There was a foul ball called that cause jerry hairison upset.Now you will see why we need instant replay challenges in baseball like they do in the NFL. Baseball is the only sport doesnt use instant replay. The NHL uses instant replay, The NFL uses instant replay, The NBA uses instant replay, The NCAA Basketball uses instant replay so why not baseball? If the dodgers win this game it would be the umpires gave em this game.


----------



## dfergie (Feb 28, 2003)

They could have Instant replayed the guy that mauled the little kid the other day and stole his ball. Then kicked him out of the stadium...


----------



## Steveox (Apr 21, 2004)

Im glad he spit on that umpire.And Orlando Brown was right for shoving that NFL referee.Dennis Rodman was right headbutting that NBA ref.Now the next cop gives me a ticket im gonna spit on his face.

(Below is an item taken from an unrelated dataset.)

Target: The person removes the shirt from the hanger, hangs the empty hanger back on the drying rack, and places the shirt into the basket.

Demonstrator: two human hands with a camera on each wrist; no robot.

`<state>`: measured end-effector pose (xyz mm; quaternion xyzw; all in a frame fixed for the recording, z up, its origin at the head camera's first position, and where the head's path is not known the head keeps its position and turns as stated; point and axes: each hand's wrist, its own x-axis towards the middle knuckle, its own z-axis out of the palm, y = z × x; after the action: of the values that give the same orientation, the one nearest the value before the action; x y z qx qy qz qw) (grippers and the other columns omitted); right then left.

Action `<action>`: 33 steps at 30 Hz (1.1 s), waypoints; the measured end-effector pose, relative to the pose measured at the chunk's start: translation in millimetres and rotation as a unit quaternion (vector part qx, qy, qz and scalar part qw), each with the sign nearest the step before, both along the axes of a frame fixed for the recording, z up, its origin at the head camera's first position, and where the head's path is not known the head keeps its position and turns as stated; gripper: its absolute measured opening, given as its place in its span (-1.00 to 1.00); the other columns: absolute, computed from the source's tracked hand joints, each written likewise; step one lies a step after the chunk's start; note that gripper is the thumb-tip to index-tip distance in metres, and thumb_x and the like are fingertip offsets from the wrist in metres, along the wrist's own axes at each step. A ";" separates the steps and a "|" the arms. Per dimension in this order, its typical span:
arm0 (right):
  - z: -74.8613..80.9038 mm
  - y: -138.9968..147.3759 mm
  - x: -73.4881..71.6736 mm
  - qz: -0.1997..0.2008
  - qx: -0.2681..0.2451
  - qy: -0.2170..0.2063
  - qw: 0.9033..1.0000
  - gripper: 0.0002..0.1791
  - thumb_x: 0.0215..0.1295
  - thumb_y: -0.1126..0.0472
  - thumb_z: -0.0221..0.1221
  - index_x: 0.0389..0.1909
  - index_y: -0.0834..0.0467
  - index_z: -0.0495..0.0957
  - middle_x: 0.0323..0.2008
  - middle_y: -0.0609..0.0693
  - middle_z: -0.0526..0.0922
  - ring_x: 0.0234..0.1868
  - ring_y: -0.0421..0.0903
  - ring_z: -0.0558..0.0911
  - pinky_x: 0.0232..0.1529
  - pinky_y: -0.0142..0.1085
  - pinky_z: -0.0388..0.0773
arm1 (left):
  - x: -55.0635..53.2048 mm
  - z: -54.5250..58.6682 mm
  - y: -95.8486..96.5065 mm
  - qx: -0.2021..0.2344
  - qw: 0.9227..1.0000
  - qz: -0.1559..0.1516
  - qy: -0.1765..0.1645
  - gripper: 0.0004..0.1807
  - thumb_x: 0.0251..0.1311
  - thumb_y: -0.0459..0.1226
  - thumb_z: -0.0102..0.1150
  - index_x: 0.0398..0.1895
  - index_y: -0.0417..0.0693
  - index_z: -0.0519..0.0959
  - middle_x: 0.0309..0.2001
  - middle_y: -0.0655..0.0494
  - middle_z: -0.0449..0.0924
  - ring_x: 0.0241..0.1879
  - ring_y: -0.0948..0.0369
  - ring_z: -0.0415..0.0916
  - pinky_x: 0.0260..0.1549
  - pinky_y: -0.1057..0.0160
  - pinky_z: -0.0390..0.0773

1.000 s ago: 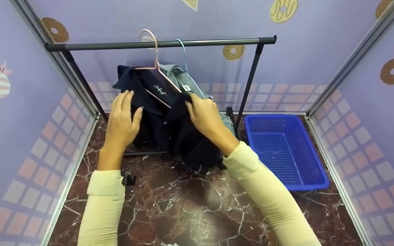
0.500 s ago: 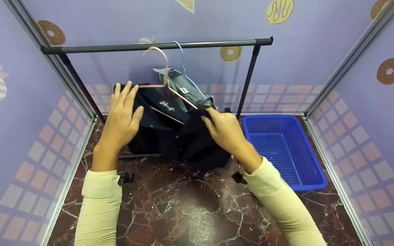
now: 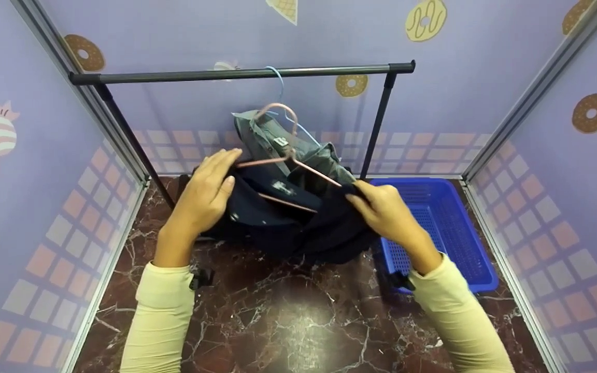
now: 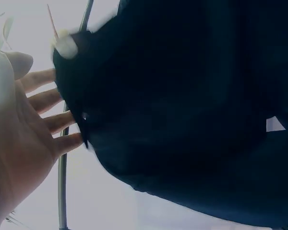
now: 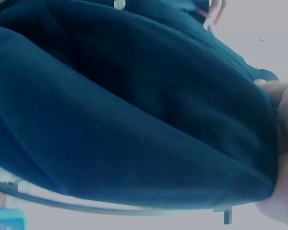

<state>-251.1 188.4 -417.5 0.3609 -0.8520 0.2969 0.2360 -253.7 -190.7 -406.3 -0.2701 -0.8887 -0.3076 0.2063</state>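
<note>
A dark navy shirt point(image 3: 278, 238) hangs on a pink hanger point(image 3: 290, 155), in front of the rack and below its bar; the hanger's hook is free. My right hand point(image 3: 389, 210) pinches the shirt at its right shoulder, by the hanger's end. At the left shoulder my left hand point(image 3: 200, 197) rests with fairly straight fingers. In the left wrist view the spread fingers point(image 4: 48, 101) touch the shirt's edge. Dark cloth point(image 5: 134, 139) fills most of the right wrist view. Behind is a grey-green shirt point(image 3: 257, 140) on a blue hanger point(image 3: 281, 88), hooked over the bar.
A black clothes rack point(image 3: 174, 76) spans the back, with its legs slanting down at both sides. On the right, a blue perforated basket point(image 3: 474, 238) stands on the brown marbled floor point(image 3: 288, 321). Patterned lilac walls point(image 3: 552, 155) enclose the space at the back and sides.
The navy shirt and pink hanger have moved down and right, away from the bar. Both hands have moved with them, the right one farther toward the basket. More of the grey-green shirt shows.
</note>
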 end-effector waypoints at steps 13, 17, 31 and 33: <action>-12.1 59.1 -0.7 0.067 0.010 -0.044 0.997 -0.91 0.34 0.42 0.28 -0.29 0.17 0.63 -0.52 -0.14 0.58 -0.51 -0.30 0.47 -0.50 -0.40 0.45 | 20.6 -22.6 22.3 -0.011 0.999 -0.048 0.003 -0.48 0.45 -0.25 0.04 0.43 -0.18 0.44 0.32 -0.11 0.57 0.30 -0.06 0.54 0.36 -0.05 0.48; -20.4 72.9 -2.6 0.066 -0.008 -0.061 0.996 -0.88 0.30 0.46 0.29 -0.29 0.17 0.65 -0.49 -0.15 0.62 -0.49 -0.32 0.49 -0.47 -0.45 0.46 | 23.0 -29.1 36.1 -0.030 0.998 -0.052 0.021 -0.53 0.39 -0.25 0.20 0.32 -0.19 0.55 0.16 -0.09 0.67 0.16 -0.04 0.65 0.25 0.00 0.59; -70.3 96.4 10.8 0.009 0.023 -0.124 0.992 -0.81 0.35 0.38 0.24 -0.10 0.11 0.69 -0.35 -0.09 0.75 -0.39 -0.27 0.59 -0.36 -0.25 0.61 | 26.8 -75.6 75.1 0.003 0.996 -0.057 0.073 -0.85 0.36 -0.38 0.27 -0.06 -0.21 0.67 -0.21 0.00 0.69 -0.21 0.10 0.69 -0.15 0.10 0.71; -76.4 98.6 14.0 0.007 0.018 -0.139 0.990 -0.78 0.33 0.35 0.22 -0.06 0.10 0.69 -0.34 -0.09 0.75 -0.39 -0.26 0.59 -0.34 -0.25 0.61 | 27.7 -81.4 78.3 0.007 0.996 -0.054 0.070 -0.86 0.35 -0.38 0.28 -0.08 -0.21 0.67 -0.22 0.00 0.68 -0.24 0.11 0.67 -0.18 0.11 0.70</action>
<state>-237.2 287.0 -493.9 0.3259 -0.8792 0.3307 0.1067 -226.0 -112.5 -487.8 -0.3373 -0.8541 -0.3051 0.2525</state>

By the way the umps gave the dodgers the game.








Remember??


----------



## rcbridge (Oct 31, 2002)

Baseball is slow enough, but I think the biggest difference is you can have multiple men on base and a reversed call could throw the game into kaos, all the other sports can only have one outcome.If I reverse a call from foul to fair with runners on base do I assume how far the runners advance is it a single, double,triple is he going to hustle for a double.There are just to many unknowns for baseball.The umps are part of the game and mistakes do happen!!


----------



## Steveox (Apr 21, 2004)

rcbridge said:


> Baseball is slow enough, but I think the biggest difference is you can have multiple men on base and a reversed call could throw the game into kaos, all the other sports can only have one outcome.If I reverse a call from foul to fair with runners on base do I assume how far the runners advance is it a single, double,triple is he going to hustle for a double.There are just to many unknowns for baseball.The umps are part of the game and mistakes do happen!!


Thats why baseball needs an instant replay system like the NBA does,Heres how they should do it. If a dispute and the umpire missed it the crew chief goes into the dugout borrow a camera ask the director to show the replay then he should ask no more then twice to see it.After that its his call to overturn the call or not.


----------